What the task requires →
Starting with the line below that holds "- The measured" and stopping after the line that holds "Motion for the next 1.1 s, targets", transcribe the lines exactly, leaving out all pictures.

Data records →
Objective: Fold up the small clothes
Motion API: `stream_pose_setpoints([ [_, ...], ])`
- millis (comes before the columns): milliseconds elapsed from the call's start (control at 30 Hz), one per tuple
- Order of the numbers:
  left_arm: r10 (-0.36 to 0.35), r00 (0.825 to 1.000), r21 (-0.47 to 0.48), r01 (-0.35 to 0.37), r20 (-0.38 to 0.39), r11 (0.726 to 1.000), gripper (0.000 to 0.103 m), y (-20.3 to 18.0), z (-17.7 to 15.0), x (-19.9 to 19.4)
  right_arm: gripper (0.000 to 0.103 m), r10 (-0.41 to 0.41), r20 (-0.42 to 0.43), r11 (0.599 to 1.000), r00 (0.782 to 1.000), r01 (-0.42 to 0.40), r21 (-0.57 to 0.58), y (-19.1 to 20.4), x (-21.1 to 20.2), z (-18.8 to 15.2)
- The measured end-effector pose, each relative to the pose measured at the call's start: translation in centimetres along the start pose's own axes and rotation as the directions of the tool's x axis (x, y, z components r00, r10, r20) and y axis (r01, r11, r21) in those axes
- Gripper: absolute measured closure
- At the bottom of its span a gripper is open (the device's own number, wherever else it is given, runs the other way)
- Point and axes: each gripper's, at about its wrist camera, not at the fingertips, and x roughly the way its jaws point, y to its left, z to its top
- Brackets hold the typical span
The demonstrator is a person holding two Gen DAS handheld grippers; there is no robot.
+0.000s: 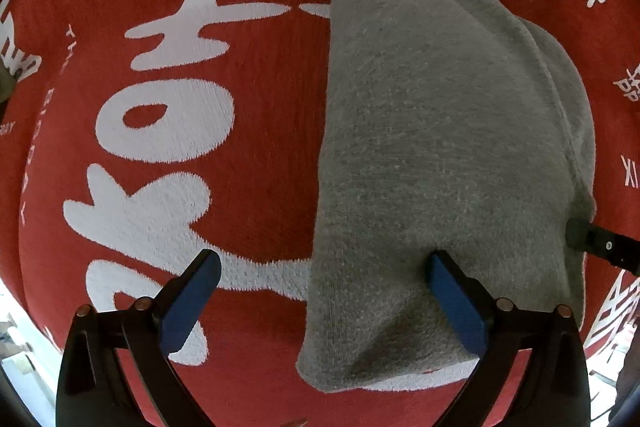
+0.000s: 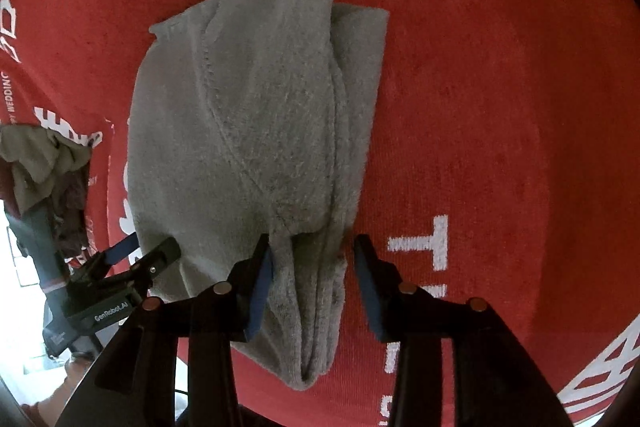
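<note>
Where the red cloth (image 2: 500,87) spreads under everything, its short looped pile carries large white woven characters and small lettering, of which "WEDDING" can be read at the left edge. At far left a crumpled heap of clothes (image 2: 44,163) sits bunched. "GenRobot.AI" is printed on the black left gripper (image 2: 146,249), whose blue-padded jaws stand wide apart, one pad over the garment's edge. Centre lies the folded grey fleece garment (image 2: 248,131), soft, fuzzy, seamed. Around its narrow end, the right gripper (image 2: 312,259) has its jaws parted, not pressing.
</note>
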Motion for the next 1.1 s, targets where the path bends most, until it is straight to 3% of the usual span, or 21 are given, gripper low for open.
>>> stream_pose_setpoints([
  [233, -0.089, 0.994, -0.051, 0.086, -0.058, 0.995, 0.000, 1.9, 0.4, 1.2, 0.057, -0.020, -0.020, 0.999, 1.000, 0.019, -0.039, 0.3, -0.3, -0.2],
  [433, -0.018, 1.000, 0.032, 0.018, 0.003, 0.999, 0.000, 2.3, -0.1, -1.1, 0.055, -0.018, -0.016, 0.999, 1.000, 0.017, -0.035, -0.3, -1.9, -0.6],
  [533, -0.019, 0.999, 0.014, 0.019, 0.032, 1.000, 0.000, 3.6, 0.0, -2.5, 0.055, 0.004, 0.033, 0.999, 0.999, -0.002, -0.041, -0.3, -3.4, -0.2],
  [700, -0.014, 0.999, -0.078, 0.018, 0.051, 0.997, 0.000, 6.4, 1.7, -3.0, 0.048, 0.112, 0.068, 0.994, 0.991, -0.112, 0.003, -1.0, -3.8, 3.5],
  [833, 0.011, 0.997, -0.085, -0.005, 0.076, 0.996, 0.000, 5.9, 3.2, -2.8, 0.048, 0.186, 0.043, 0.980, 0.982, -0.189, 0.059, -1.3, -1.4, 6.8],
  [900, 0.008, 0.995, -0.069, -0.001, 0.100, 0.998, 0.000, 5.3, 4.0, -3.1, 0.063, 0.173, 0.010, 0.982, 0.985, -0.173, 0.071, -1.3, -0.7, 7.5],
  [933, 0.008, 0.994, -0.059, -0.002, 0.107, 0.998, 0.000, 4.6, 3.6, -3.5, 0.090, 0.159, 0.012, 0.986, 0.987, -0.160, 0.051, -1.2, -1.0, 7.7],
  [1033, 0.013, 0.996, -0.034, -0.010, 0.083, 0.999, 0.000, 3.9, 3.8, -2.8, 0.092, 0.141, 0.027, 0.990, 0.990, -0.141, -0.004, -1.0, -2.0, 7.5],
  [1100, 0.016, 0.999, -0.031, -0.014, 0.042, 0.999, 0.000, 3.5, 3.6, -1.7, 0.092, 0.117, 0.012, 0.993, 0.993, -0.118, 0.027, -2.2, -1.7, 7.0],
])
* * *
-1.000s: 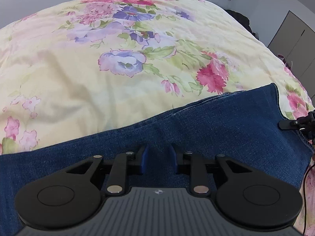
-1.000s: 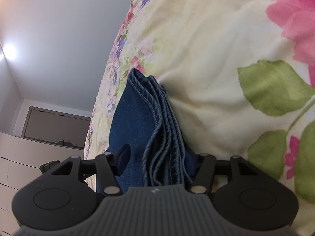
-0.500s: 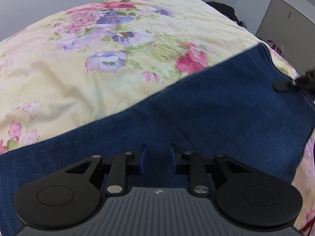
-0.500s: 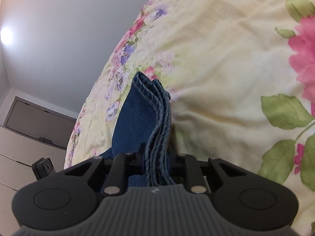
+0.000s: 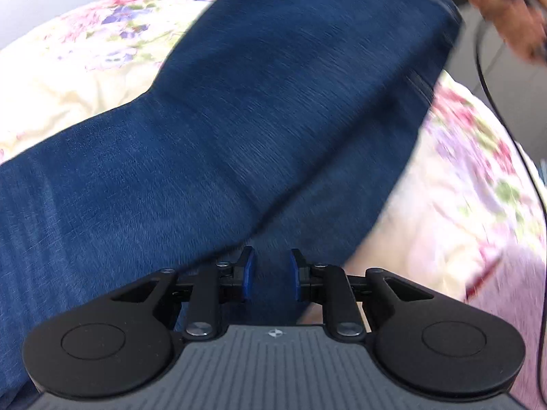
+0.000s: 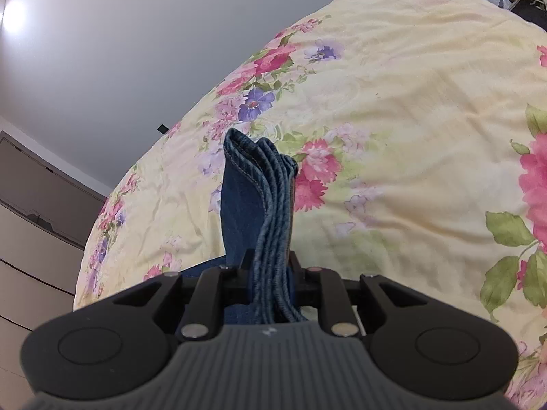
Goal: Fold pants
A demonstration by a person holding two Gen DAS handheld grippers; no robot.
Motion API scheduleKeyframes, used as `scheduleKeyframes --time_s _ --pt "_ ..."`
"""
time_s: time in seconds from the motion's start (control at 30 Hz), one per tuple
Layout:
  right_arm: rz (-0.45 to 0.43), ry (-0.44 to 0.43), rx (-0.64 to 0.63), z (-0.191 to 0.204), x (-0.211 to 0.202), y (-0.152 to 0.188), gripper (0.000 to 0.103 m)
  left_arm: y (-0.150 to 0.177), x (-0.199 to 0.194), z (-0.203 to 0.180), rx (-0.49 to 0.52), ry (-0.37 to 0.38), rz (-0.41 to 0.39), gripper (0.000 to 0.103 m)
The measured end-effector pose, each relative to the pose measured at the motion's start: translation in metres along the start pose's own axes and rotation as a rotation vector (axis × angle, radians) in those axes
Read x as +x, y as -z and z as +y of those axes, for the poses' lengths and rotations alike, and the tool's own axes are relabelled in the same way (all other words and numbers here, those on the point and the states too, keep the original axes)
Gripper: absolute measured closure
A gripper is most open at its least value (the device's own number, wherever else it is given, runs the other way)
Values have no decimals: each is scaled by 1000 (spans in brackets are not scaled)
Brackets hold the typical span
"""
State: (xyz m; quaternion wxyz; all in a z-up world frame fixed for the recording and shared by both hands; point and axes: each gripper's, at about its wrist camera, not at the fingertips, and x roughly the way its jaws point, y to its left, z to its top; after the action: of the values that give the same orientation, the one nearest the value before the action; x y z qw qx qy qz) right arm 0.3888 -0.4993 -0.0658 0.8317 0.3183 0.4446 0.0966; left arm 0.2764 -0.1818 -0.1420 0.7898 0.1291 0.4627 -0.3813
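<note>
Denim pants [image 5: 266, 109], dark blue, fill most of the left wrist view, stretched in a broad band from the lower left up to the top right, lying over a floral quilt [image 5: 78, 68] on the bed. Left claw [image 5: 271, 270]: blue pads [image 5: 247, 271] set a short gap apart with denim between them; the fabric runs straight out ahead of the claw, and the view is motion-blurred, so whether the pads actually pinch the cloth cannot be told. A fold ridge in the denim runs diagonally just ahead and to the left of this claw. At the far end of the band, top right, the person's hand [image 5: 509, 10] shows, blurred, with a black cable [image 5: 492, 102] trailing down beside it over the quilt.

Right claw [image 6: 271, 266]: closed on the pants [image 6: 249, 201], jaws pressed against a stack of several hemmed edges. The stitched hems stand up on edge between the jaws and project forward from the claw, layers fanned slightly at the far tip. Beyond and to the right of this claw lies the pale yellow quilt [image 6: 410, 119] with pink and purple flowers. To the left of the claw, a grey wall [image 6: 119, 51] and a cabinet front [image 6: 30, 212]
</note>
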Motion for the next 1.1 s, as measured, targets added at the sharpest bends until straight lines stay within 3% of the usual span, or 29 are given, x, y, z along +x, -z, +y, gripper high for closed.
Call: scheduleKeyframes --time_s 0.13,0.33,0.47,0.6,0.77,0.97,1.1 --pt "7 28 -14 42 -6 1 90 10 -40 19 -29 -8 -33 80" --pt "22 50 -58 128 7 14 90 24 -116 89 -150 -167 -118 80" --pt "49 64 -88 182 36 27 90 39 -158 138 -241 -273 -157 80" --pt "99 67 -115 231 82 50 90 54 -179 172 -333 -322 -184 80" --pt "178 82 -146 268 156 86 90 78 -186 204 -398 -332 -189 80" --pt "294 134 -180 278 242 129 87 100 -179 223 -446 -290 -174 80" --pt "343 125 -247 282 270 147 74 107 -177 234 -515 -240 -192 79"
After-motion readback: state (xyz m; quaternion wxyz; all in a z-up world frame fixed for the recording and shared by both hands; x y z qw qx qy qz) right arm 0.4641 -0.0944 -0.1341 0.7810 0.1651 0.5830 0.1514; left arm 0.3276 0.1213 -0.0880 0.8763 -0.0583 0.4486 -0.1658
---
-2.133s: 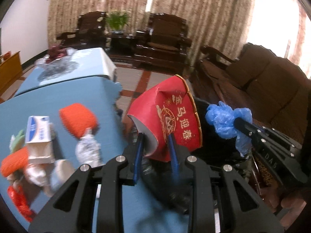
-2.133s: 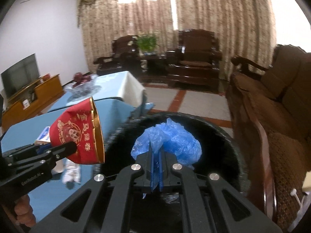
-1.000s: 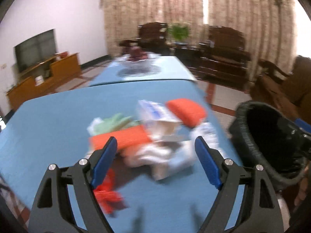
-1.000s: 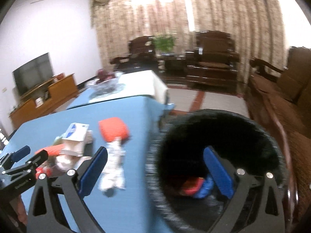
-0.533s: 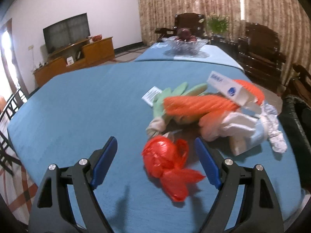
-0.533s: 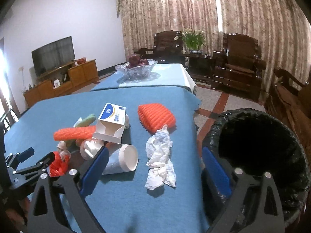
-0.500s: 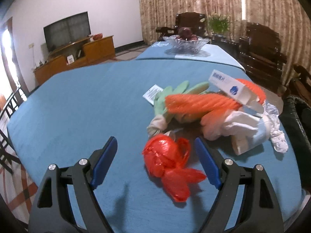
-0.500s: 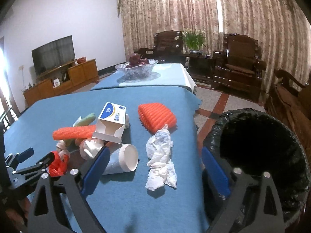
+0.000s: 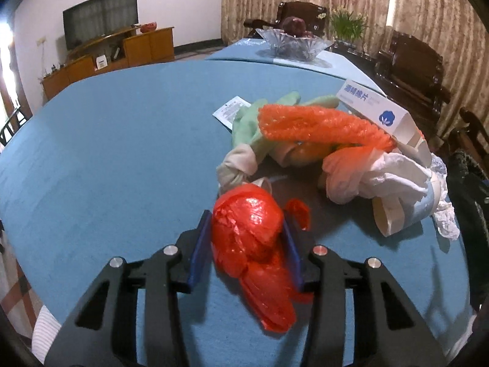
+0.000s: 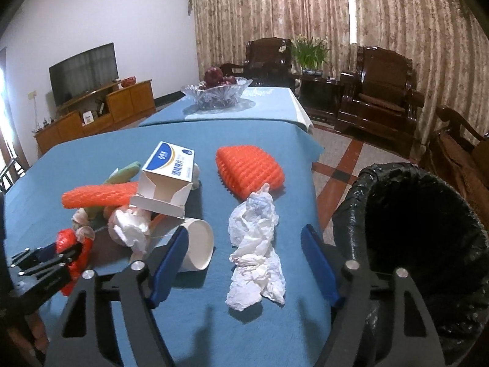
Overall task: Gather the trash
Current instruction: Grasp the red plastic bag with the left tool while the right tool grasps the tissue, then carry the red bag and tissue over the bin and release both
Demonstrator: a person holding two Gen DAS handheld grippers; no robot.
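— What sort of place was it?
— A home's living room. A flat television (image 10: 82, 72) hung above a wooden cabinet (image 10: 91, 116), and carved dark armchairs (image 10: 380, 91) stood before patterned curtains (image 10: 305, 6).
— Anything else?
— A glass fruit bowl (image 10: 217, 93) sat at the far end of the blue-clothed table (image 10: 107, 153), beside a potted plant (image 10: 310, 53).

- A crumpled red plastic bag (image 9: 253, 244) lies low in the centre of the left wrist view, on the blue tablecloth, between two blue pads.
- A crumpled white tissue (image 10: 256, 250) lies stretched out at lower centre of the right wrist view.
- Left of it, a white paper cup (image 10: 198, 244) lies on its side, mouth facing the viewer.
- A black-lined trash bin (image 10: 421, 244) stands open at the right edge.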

Response to the exercise →
- The measured end-effector pose, each relative to the pose measured at the call's start: translation in centimetres along the start pose's own axes and rotation as the directions of the tool's x axis (x, y, z components r00, r10, r20) and y axis (r01, r11, r21) in those axes
- Gripper: absolute measured closure
- At the bottom of its span a gripper is open (the device's own number, wherever else it is given, runs the other way)
- Point and axes: each gripper's, at about its wrist camera, not at the fingertips, and x roughly the way its jaws point, y to its left, z to its top
- Brackets hold the typical span
The demonstrator is a person holding two Gen DAS handheld grippers; there is no robot.
+0.000s: 
+0.000s: 
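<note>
Where the red cloth (image 2: 500,87) spreads under everything, its short looped pile carries large white woven characters and small lettering, of which "WEDDING" can be read at the left edge. At far left a crumpled heap of clothes (image 2: 44,163) sits bunched. "GenRobot.AI" is printed on the black left gripper (image 2: 146,249), whose blue-padded jaws stand wide apart, one pad over the garment's edge. Centre lies the folded grey fleece garment (image 2: 248,131), soft, fuzzy, seamed. Around its narrow end, the right gripper (image 2: 312,259) has its jaws parted, not pressing.
</note>
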Motion for the next 1.1 s, targets where the path bends most, until it is straight to 3% of the usual span, or 21 are given, gripper low for open.

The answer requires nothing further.